The present observation demonstrated clearly that the 7 or 8-10 kDa proteins are common components present mostly in CFs of different Taenia species metacestodes. As shown in Fig. 1A, there were two distinctive bands corresponding to 10 and 7 kDa in molecular weights in CF of T. solium metacestodes while only one band, approximately 7 or 8 kDa in size, was found in other Taenia species. The proteins had previously been described as 10 kDa possibly due to a different degree of glycosylation as well as to a low resolving power of conventional SDS-PAGE that failed to accurately determine the molecular weights (Hayunga et al., 1991; Zarlenga et al., 1994; Chung et al., 1999). In fact, the proteins were assumed to be 7 or 8 kDa judged by Tricine SDS-PAGE as shown in this study.

The mechanism of common antigenicity shared between the 10 and 7 kDa proteins in CF of T. solium metacestodes is poorly understood. A possible explanation is that the two proteins may be a subunit of the 150 kDa protein complex which shares a high degree of sequence homology. Elucidation of molecular information of these related genes will likely to resolve this hypothesis.

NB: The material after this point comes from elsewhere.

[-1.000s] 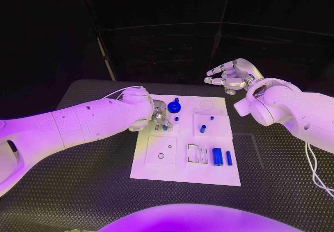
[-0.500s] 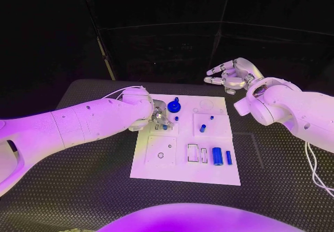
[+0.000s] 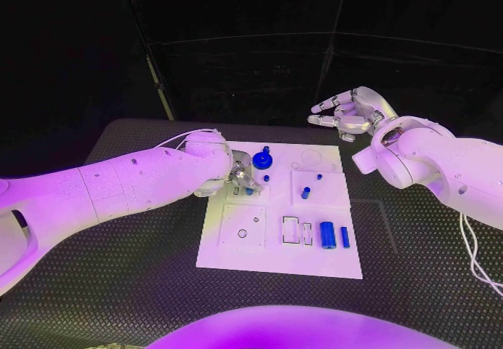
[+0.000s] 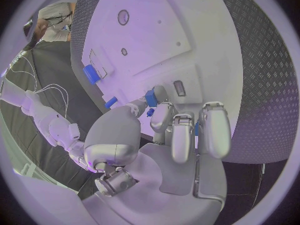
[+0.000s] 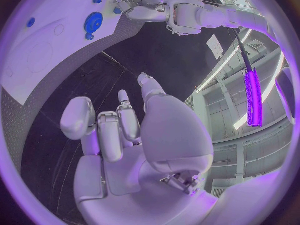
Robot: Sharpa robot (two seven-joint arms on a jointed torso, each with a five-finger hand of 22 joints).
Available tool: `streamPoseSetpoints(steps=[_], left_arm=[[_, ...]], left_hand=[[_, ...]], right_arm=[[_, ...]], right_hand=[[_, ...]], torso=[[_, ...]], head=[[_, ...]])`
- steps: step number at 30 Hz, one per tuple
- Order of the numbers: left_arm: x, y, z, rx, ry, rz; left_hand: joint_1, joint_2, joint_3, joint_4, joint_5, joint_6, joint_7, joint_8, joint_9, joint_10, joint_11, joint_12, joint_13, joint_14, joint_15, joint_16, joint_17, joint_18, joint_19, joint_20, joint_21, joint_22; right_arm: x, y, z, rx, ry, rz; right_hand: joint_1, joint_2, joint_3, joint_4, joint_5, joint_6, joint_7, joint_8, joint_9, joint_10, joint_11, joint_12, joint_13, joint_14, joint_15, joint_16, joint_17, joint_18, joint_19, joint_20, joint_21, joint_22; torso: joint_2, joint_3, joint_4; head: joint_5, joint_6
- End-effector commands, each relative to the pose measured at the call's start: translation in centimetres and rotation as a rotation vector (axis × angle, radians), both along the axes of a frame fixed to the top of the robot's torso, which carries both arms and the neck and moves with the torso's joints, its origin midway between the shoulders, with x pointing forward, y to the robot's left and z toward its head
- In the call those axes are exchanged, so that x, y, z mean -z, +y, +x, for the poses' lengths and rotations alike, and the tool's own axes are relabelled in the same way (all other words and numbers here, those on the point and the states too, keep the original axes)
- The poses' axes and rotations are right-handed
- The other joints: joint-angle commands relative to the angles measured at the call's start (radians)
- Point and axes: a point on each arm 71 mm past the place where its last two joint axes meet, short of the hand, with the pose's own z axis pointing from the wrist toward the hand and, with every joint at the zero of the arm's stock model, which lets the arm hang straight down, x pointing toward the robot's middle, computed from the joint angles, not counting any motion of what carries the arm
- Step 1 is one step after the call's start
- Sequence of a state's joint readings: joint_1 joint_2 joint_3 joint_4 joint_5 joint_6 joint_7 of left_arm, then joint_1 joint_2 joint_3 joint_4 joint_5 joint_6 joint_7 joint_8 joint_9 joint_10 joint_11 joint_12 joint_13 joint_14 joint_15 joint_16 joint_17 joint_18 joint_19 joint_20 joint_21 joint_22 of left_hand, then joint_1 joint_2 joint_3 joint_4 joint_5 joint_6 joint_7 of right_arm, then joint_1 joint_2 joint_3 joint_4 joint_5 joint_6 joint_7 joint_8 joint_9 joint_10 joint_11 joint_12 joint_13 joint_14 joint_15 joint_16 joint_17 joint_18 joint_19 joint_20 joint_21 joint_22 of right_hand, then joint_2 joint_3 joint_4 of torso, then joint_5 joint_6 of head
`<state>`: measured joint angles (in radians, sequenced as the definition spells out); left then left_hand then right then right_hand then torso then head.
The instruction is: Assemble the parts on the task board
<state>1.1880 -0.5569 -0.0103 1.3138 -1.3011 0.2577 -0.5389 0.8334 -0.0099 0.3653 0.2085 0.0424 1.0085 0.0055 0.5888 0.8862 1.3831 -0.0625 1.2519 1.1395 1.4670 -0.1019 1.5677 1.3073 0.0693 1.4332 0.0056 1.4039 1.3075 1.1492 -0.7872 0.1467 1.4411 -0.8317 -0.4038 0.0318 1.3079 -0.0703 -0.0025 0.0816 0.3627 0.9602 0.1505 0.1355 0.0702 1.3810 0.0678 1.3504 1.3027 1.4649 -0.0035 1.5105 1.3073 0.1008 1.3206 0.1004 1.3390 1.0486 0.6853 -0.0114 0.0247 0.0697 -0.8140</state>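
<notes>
The robot's left hand [image 3: 237, 179] stays low over the far-left part of the white task board [image 3: 241, 262], barely shifted over the last second, its fingers curled in around a small blue part [image 4: 151, 98] that the left wrist view shows pinched at the fingertips, just above the board's surface. The right hand [image 3: 344, 113] has held its place too, raised beyond the board's far right corner with its fingers loosely spread and nothing in them. With so little motion, the left hand appears to be in the fine part of a placement, seating or lining up its piece rather than fetching a new one, so the assembly looks to be under way but far from finished. On the board, a round blue knob-like part [image 3: 262, 161] sits near the far edge just beside the left hand, a short blue peg [image 3: 305, 193] stands in the middle square plate, and a blue cylinder [image 3: 327, 235] and a slimmer blue bar [image 3: 344, 237] lie side by side near the right edge. Next to them are two rectangular slots [image 3: 296, 231]; whether anything sits in them cannot be told. The near-left square plate [image 3: 243, 225] shows only a small round hole.
</notes>
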Motion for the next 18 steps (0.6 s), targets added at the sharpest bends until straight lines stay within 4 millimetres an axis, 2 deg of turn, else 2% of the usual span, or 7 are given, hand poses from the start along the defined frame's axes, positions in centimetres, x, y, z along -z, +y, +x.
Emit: streamPoseSetpoints(steps=[1,18], left_arm=[[1.37,-0.02,-0.82,0.028,0.071,0.046],[1.37,0.39,-0.77,0.025,0.066,0.054]], left_hand=[[-0.011,-0.001,-0.012,0.003,0.005,0.007,-0.004,0.0,0.002,0.008,0.001,0.006,0.001,0.104,-0.008,0.003,0.263,-0.017,0.008,-0.002,0.006,0.062],[-0.01,0.001,-0.016,0.004,0.005,0.008,-0.004,0.001,0.003,0.009,0.0,0.006,0.002,0.104,-0.008,0.003,0.263,-0.018,0.011,-0.003,0.01,0.067]], right_arm=[[-0.17,0.12,-0.02,-0.008,-0.006,0.0],[-0.13,0.14,0.02,-0.009,-0.005,0.0]], right_hand=[[-0.003,0.001,-0.006,-0.002,-0.004,-0.003,-0.001,0.005,-0.001,-0.004,-0.004,-0.002,-0.001,0.075,-0.008,-0.003,0.12,-0.002,0.002,-0.006,-0.003,-0.001],[-0.005,0.002,-0.007,-0.001,-0.004,-0.003,-0.001,0.005,-0.001,-0.004,-0.004,-0.002,-0.001,0.075,-0.008,-0.003,0.121,-0.002,0.002,-0.005,-0.003,-0.001]], torso=[[0.0,0.0005,-0.001],[0.0,-0.0005,0.0005]], head=[[0.0,0.0],[0.001,0.0]])
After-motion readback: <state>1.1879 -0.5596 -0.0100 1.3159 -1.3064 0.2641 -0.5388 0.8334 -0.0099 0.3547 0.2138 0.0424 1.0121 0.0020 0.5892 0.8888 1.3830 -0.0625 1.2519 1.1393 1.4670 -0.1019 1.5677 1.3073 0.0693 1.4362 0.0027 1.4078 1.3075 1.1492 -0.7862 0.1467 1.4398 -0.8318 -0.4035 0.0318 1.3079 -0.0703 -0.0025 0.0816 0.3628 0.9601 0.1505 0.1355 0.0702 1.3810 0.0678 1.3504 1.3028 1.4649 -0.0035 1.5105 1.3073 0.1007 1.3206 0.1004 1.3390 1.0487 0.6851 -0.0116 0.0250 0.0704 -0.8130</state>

The 10 kDa antigen identified in previous and present studies (Yang et al., 1998; Chung et al., 1999) seems to be same with the 8 kDa peptide described by Rodriguez-Canul et al. (1998). It is also possible that the 10 kDa protein is a reduced form of glycoprotein of 24 and 39-42 kDa (Tsang et al. 1989) as analyzed by Plancarte et al. (1999). Clearly, the 10 kDa antigen of T. solium metacestodes or 7 or 8 kDa proteins with similar diagnostic properties present in other Taenia species could be valuable in strengthening clinical diagnosis of NCC. With this 10 kDa protein, the differential diagnosis of cysticercosis from both cystic and alveolar echinococcosis may be possible.

ACKNOWLEDGEMENTS

The authors are grateful to Dr. S. Geerts, Institute of Tropical Medicine, Belgium who kindly sent us T. saginata viable eggs. Dr. A. Ito, Asahikawa Medical College, Japan is also acknowledged for his generous donation of HF of E. multilocularis metacestodes.

Notes

This work was supported by a research grant from Sungkyunkwan University School of Medicine (1998-1999).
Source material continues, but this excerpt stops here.